One might think it is related to newer coaches, but in fact newer coaches at Duke have also largely been responsible for the improved teams, whereas the teams that performed worse in 2016 than 2015 all had coaches in at least their seventh year.
Baseball, women's outdoor track and field and rowing—which all reached the NCAA tournament or championship in 2016 but not 2015—featured head coaches in their fourth season or less.
Instead, the reason seems to be twofold.
For one, there was just really bad luck, in a way, for the Blue Devils. The teams that have been stable throughout the past six years remained stable in production in 2016 from an NCAA tournament standpoint.
There were four exceptions to this, but two were improvements and two decreases in performance, cancelling out.
Yet of the teams at Duke that have been inconsistent since 2011—reaching the NCAA tournament at least twice but not more than four times—all six of them missed the NCAA tournament in 2016. From 2011 to 2015 they averaged a combined 3.4 postseason appearances per year.
Does this spell trouble for the Blue Devils going forward?
It does not necessarily. One could say Duke was due for missing the NCAA tournament, as it was one of only two schools to earn at least one ACC championship each year from 1988 to 2014.
Still, the Blue Devils' consecutive years without ACC championships are more alarming.
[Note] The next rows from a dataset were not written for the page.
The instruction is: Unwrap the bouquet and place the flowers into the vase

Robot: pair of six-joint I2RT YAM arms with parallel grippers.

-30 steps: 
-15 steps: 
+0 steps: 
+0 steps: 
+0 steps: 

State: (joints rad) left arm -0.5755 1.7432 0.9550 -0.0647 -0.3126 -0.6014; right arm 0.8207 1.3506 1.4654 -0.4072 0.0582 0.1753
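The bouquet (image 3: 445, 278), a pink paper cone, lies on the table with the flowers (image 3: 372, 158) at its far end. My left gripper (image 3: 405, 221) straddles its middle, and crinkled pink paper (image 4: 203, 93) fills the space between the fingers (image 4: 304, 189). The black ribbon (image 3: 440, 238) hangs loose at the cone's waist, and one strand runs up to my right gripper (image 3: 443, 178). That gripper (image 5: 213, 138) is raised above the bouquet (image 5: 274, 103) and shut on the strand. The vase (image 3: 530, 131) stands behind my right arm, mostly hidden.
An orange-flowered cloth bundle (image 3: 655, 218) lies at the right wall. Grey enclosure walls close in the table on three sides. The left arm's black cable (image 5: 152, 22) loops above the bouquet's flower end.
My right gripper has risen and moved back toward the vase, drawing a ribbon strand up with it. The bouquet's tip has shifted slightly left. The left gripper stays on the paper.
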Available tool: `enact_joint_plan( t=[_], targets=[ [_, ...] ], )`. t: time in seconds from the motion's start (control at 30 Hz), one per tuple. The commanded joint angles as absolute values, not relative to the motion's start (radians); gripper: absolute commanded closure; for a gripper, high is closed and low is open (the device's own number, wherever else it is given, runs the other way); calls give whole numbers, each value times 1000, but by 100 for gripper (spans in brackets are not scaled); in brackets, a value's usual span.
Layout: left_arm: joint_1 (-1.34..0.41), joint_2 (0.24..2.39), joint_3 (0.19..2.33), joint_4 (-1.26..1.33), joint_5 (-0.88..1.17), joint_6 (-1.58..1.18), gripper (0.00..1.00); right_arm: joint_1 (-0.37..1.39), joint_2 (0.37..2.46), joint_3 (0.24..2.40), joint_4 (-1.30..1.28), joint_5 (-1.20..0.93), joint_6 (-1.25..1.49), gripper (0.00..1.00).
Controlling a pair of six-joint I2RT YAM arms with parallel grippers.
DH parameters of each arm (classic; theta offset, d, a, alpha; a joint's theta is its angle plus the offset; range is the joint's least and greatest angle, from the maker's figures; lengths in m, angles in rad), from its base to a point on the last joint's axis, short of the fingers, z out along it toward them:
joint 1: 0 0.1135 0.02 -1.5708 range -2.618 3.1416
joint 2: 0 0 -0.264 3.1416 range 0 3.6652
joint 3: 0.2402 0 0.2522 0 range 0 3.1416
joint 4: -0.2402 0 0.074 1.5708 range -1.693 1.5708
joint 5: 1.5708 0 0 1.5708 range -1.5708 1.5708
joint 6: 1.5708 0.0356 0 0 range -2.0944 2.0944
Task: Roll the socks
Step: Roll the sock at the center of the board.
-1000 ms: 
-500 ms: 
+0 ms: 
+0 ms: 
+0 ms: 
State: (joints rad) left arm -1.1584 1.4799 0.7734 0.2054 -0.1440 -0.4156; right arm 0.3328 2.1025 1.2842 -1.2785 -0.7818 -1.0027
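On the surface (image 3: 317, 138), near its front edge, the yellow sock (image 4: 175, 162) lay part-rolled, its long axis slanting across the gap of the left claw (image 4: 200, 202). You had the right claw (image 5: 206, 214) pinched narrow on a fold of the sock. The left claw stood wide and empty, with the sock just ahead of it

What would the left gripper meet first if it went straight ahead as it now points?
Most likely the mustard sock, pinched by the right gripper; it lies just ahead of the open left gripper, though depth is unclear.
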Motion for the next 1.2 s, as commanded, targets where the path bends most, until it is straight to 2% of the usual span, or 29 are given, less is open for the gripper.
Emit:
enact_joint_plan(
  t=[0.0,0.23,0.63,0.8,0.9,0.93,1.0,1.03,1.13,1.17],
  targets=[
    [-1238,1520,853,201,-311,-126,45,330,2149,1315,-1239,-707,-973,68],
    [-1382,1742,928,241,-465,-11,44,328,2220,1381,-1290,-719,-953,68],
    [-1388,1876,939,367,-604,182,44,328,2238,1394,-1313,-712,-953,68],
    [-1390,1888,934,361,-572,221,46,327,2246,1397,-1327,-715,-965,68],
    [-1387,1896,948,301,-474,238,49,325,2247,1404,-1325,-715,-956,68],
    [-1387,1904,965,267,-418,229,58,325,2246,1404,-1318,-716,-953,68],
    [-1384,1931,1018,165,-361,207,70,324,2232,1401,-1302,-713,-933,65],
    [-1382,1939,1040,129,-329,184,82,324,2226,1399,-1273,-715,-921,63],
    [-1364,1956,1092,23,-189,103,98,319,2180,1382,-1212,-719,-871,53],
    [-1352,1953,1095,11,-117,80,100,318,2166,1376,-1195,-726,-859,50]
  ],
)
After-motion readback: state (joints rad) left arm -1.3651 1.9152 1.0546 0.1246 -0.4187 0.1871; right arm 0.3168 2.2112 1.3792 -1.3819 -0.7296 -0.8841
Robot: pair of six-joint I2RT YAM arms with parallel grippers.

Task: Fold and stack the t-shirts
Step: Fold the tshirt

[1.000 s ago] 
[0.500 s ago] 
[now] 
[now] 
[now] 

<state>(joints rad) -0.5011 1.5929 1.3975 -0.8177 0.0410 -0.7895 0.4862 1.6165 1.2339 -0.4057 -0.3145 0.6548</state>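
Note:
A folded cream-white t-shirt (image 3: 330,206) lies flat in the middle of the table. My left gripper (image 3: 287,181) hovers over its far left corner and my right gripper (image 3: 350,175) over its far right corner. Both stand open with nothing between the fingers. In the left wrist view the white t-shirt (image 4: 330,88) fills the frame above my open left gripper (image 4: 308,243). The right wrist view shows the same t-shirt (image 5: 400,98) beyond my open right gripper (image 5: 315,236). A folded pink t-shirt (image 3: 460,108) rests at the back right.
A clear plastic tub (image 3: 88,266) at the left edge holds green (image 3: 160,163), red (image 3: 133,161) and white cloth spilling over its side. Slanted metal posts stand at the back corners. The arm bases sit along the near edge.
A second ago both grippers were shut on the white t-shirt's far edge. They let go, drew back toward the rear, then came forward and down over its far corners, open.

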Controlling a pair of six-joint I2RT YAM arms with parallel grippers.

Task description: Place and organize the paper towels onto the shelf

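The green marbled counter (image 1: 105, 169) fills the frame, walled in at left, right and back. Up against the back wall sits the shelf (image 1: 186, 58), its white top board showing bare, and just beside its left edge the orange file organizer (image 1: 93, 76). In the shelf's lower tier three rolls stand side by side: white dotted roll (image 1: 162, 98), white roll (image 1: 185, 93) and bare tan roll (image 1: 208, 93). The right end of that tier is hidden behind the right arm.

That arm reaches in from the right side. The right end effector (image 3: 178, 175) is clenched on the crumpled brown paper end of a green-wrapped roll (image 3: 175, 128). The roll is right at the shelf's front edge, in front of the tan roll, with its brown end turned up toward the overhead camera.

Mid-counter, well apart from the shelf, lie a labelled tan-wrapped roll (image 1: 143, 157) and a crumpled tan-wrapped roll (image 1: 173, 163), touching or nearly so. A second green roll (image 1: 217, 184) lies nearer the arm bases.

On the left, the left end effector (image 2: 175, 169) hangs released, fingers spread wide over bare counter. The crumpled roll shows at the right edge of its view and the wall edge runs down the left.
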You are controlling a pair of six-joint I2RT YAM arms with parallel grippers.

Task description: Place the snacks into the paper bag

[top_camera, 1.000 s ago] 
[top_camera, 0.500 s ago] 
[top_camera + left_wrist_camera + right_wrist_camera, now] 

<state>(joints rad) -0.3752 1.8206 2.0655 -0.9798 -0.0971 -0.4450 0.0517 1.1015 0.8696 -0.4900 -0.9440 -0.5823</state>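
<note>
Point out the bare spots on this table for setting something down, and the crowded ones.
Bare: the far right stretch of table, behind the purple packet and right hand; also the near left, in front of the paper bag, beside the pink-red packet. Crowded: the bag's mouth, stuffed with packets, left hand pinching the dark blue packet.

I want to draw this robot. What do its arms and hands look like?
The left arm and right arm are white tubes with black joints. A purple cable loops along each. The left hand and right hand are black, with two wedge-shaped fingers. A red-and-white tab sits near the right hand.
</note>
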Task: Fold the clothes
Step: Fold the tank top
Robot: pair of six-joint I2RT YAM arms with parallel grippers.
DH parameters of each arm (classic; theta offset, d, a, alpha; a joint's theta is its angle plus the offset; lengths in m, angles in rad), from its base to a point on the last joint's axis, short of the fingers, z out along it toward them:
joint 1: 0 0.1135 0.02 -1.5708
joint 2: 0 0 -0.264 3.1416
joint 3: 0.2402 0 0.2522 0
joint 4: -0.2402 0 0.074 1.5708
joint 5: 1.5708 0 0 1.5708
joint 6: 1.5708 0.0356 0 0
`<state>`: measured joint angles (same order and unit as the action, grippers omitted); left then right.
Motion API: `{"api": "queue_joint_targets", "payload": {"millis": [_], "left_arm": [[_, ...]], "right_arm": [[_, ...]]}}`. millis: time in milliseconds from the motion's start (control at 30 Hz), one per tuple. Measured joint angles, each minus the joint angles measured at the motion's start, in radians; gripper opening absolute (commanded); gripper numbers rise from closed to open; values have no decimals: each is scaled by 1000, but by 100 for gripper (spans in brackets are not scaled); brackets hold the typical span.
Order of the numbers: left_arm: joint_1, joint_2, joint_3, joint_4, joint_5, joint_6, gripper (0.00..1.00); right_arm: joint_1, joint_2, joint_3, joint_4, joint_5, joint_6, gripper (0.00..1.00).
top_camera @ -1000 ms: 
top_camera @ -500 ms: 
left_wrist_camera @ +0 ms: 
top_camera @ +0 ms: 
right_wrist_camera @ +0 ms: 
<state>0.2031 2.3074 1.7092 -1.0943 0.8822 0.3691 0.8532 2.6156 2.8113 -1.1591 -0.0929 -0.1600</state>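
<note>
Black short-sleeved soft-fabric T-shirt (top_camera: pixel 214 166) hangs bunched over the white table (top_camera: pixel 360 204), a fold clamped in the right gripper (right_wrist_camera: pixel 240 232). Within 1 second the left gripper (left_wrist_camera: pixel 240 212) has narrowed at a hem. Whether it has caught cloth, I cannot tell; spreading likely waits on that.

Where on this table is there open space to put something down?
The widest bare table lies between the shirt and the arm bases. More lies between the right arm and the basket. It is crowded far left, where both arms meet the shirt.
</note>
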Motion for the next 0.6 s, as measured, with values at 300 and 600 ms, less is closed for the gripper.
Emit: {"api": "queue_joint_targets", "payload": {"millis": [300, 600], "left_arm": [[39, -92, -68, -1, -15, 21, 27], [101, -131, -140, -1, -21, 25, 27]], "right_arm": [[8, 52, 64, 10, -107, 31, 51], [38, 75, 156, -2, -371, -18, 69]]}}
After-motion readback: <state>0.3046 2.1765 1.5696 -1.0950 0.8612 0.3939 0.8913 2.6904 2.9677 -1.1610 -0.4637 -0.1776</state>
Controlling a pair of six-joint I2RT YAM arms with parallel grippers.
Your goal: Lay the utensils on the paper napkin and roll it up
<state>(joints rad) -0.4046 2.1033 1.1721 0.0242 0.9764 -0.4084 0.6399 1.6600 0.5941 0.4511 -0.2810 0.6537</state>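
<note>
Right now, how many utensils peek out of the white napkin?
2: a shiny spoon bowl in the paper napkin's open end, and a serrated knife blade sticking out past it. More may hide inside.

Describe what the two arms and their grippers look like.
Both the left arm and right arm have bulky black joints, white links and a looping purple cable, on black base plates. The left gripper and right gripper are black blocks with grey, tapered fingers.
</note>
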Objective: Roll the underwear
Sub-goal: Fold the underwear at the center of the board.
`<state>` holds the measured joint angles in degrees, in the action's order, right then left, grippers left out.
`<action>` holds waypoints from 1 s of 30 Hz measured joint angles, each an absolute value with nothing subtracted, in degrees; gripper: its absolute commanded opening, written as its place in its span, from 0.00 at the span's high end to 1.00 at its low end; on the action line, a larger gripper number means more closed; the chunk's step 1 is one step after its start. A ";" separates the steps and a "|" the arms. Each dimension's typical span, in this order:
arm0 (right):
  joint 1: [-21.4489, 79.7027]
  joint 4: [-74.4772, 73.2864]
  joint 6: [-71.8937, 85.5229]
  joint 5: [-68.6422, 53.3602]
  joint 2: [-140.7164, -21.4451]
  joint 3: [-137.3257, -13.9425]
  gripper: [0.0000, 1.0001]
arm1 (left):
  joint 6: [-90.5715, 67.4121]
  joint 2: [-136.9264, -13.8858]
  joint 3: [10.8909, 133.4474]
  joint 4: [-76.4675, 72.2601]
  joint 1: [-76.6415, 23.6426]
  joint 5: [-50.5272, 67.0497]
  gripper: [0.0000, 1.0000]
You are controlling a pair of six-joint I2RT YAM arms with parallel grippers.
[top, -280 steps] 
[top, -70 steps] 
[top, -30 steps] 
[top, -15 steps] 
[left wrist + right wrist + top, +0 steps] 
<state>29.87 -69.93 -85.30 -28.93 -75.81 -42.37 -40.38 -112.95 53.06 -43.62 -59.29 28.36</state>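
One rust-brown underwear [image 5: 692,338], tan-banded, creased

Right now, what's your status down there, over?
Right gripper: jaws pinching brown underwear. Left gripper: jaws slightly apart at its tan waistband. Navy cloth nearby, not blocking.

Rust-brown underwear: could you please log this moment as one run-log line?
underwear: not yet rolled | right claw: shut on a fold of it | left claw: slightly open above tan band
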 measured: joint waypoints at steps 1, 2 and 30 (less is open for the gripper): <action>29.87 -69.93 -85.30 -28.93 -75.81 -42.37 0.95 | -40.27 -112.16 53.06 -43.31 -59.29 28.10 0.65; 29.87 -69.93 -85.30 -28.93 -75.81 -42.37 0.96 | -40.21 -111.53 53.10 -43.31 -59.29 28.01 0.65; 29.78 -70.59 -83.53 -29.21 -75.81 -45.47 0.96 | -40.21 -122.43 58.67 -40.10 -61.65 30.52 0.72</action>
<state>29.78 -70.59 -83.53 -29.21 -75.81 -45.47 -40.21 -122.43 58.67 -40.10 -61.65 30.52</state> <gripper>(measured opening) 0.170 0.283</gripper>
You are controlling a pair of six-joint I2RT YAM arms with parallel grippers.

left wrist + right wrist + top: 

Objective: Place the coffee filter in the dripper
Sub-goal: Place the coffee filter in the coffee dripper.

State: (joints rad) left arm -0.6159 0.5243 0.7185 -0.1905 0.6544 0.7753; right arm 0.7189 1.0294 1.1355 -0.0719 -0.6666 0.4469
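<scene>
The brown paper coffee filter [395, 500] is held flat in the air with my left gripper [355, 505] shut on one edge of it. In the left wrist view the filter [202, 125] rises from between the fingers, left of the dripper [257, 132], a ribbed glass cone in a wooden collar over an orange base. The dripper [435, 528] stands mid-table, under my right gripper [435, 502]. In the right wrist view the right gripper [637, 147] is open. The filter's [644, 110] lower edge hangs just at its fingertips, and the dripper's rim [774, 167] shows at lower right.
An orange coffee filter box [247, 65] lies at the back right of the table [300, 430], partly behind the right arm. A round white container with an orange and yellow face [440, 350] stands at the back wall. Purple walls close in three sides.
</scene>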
The only schools that have also done so since 1988 are the same schools that tend to represent the lower tier of ACC athletics—Boston College, Virginia Tech, Wake Forest, Miami, Georgia Tech and Pittsburgh.
The takeaway for a Duke fan might just be tempered judgement of the athletics program as a whole as a result of conference expansion. Both sharp dips in the chart above coincide with the ACC adding more teams, as Miami, Virginia Tech and Boston College joined the league in 2004 and 2005 and Syracuse, Notre Dame, Pittsburgh and Louisville were added in 2013 and 2014.
The Blue Devils' 18th-place average in the Directors Cup since it was created in 1994 is strong, but not the top-10 potential it has reached in various years. The limited success, in a way, has been ingrained into the Duke psyche since 2002.
That year, then-athletic director Joe Alleva created a mission statement for the athletics department that drew criticism for not being ambitious enough. "We do not believe that we need to fundamentally change what we are attempting to do or how we are attempting it," it concludes.
Moreover, the Blue Devils' 2.9 conference championships per year since 1984 ranked fourth among the ACC, but a far cry from North Carolina's 4.7 average.
Perhaps Duke can turn the ship around in 2017, which it already appears primed to do with the recent success of women's basketball and the depth of talent on the men's team.
But if they and other Blue Devil teams do not excel as a whole again, and in coming years, perhaps that will raise broader, more serious questions for Duke Athletics.